- Exercise instructions -
Please transcribe the data below exactly. Leave the pictures out.

=== Begin Enclosure ===

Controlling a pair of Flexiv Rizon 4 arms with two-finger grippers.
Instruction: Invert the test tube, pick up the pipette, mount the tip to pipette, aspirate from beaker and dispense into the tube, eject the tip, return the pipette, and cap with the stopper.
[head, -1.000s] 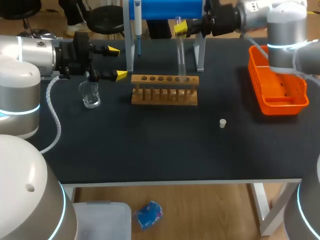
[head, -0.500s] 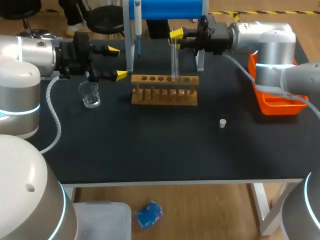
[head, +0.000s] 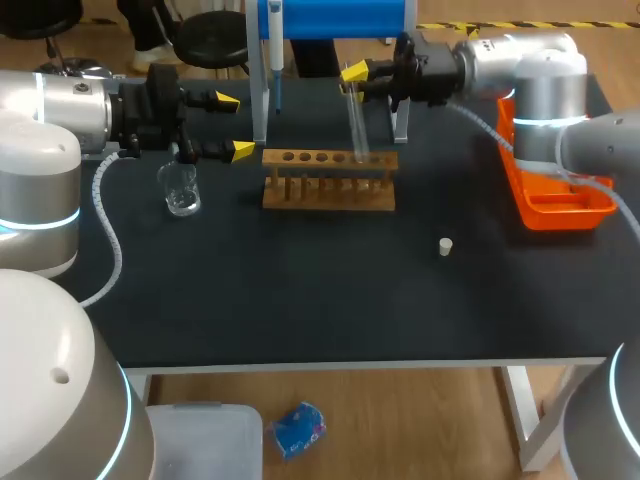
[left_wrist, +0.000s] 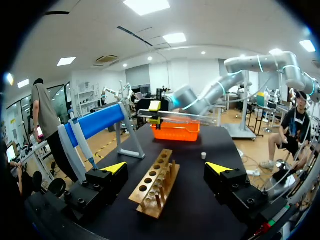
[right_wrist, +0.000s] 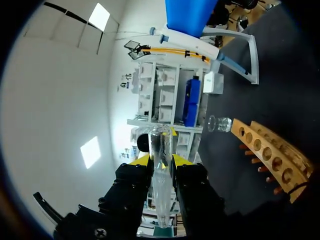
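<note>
My right gripper (head: 356, 76) is shut on a clear test tube (head: 356, 125), which hangs tilted with its lower end at the right-hand holes of the wooden rack (head: 330, 178). In the right wrist view the tube (right_wrist: 161, 175) is clamped between the yellow-tipped fingers (right_wrist: 142, 161), with the rack (right_wrist: 270, 150) and the glass beaker (right_wrist: 220, 123) ahead. My left gripper (head: 232, 126) stands open just left of the rack, above the beaker (head: 180, 188). The pipette (head: 275, 50) hangs on the blue stand (head: 335, 18). A small white stopper (head: 446, 246) lies on the table.
An orange tray (head: 555, 170) sits at the back right under my right arm. From the left wrist, the rack (left_wrist: 155, 185) lies ahead between the open fingers, with the tray (left_wrist: 175, 131), the stopper (left_wrist: 203, 155) and the stand (left_wrist: 97, 122) beyond.
My right arm has carried the tube a little left and lower over the rack, and the tube has gone from upright to tilted. The left arm has kept still.
</note>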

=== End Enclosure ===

- Your response -
Controlling a pair of Flexiv Rizon 4 arms with two-finger grippers.
Instruction: Invert the test tube, pick up the pipette, mount the tip to pipette, aspirate from beaker and dispense into the tube, eject the tip, return the pipette, and cap with the stopper.
[head, -1.000s] 
[head, -0.500s] 
[head, +0.000s] 
[left_wrist, +0.000s] 
[right_wrist, +0.000s] 
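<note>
My right gripper (head: 356, 76) is shut on a clear test tube (head: 356, 125), which hangs tilted with its lower end at the right-hand holes of the wooden rack (head: 330, 178). In the right wrist view the tube (right_wrist: 161, 175) is clamped between the yellow-tipped fingers (right_wrist: 142, 161), with the rack (right_wrist: 270, 150) and the glass beaker (right_wrist: 220, 123) ahead. My left gripper (head: 232, 126) stands open just left of the rack, above the beaker (head: 180, 188). The pipette (head: 275, 50) hangs on the blue stand (head: 335, 18). A small white stopper (head: 446, 246) lies on the table.
An orange tray (head: 555, 170) sits at the back right under my right arm. From the left wrist, the rack (left_wrist: 155, 185) lies ahead between the open fingers, with the tray (left_wrist: 175, 131), the stopper (left_wrist: 203, 155) and the stand (left_wrist: 97, 122) beyond.
My right arm has carried the tube a little left and lower over the rack, and the tube has gone from upright to tilted. The left arm has kept still.
</note>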

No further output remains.